The Weedhacker Incident
Rating: K+, for some violence and implied character death (or Really Severe Maiming, anyway).
Summary: RJ's more affected by the family of foragers he's got collecting food for him than he admits even to himself. One-shot.
Disclaimer: RJ and any of the characters mentioned from the movie Over the Hedge are not mine, and belong originally to Michael Fry and T Lewis. Any characters not taken directly from the movie are mine.
Author's Notes: I wrote this fic coming directly out of the theatre the first time I saw OtH. Now, it's months later, and I present the finished product for your enjoymennt!
Three raccoon heads popped from the hedge bordering a suburban backyard no different from any of its neighbors. One was larger than the other two, and its owner held back the smaller raccoons when they would have run heedlessly out into the yard. Though her mate beckoned from atop three gleaming garbage cans, Sonia made her own scan of the yard, only releasing her sons when she was sure it was safe.

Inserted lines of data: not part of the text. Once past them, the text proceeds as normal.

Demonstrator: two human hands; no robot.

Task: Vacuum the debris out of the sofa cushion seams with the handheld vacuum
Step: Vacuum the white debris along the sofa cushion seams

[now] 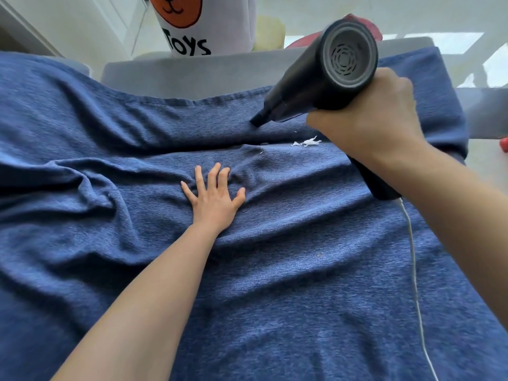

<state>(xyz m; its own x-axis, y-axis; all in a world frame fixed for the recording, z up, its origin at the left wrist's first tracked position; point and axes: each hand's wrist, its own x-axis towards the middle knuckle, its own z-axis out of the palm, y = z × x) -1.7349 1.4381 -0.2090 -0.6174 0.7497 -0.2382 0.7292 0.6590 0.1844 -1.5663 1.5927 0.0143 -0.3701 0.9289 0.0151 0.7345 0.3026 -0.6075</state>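
Observation:
My right hand (368, 125) grips the handle of a black handheld vacuum (324, 75). Its narrow nozzle (257, 121) points down-left and touches the blue cover just above the seam (220, 145) between back and seat. White paper scraps (308, 142) lie in the seam to the right of the nozzle, close under my right hand. A tiny white fleck (260, 152) sits nearby. My left hand (213, 192) lies flat with fingers spread on the wrinkled blue sofa cover (275, 270), pressing it below the seam.
A white cord (415, 270) runs from the vacuum's handle down across the seat at the right. Behind the grey sofa back (192, 72) stands a white "Toys" bin (192, 26). A small red object (504, 144) lies at the right edge.

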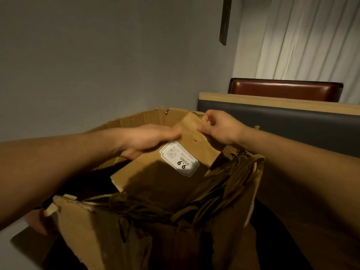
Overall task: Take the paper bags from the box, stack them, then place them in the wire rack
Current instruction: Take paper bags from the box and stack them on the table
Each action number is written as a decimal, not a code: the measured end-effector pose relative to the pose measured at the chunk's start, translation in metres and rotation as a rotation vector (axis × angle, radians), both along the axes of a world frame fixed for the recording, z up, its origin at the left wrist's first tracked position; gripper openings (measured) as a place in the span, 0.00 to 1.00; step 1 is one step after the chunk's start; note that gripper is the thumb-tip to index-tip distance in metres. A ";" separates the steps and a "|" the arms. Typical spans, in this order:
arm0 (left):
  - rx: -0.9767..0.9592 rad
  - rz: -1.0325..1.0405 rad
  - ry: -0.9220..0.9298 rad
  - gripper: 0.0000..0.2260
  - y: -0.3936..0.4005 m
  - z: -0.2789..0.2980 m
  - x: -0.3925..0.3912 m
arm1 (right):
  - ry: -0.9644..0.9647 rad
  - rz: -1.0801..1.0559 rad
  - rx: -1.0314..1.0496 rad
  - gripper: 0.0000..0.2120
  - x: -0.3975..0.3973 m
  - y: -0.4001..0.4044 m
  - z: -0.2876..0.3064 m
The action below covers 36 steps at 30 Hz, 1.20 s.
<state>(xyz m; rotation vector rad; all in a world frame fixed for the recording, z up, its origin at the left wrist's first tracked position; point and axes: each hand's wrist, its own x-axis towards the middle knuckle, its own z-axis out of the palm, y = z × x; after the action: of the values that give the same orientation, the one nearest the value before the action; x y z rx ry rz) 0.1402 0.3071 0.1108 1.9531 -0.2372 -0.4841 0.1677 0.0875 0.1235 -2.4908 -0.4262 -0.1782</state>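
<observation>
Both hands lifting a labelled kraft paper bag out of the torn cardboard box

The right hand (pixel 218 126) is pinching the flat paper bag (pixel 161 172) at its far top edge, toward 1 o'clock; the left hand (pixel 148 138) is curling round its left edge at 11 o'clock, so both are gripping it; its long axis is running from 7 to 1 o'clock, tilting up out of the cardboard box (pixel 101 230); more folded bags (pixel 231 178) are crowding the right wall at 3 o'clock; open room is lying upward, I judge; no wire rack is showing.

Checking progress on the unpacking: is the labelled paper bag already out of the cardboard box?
No: both hands hold the labelled paper bag with its lower part still inside the cardboard box.
</observation>
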 end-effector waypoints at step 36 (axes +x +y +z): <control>0.694 0.071 -0.175 0.21 -0.003 -0.013 -0.002 | 0.884 0.044 0.074 0.28 0.006 -0.039 0.030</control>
<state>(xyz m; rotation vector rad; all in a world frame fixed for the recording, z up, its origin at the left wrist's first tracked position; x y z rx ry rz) 0.1382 0.3039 0.0973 2.6773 -0.1133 -0.3743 0.1739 0.0489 0.1538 -2.2068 -0.0877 0.8738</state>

Ricky and Ron zipped across the neatly trimmed yard with all the energy and enthusiasm of youth. "Knock it over, Dad!" Ricky begged of their father.
"Yeah!" cheered Ron. "Knock it over!"
Their father leaned over the edge of the can to look down at them. "Aw, I dunno," he drawled. "I'm not all that hungry anymore. I think I'll just--"
"Come on, Dad! Just open it!" the boys chorused.
"Yeah, all right," he relented. Talented raccoon paws popped the lid and he tipped the can, riding the wave of garbage down with a flourish. The boys ignored their father's showmanship to dive into their meal (literally); Sonia only rolled her eyes over it.
"I swear, RJ, you're going to get us killed one day," she groused. It was the opening line of an old argument, oft revisited, but RJ wasn't going to play tonight. She could tell by the mock-reverent way he was bringing her a slice of pizza--minus the crust.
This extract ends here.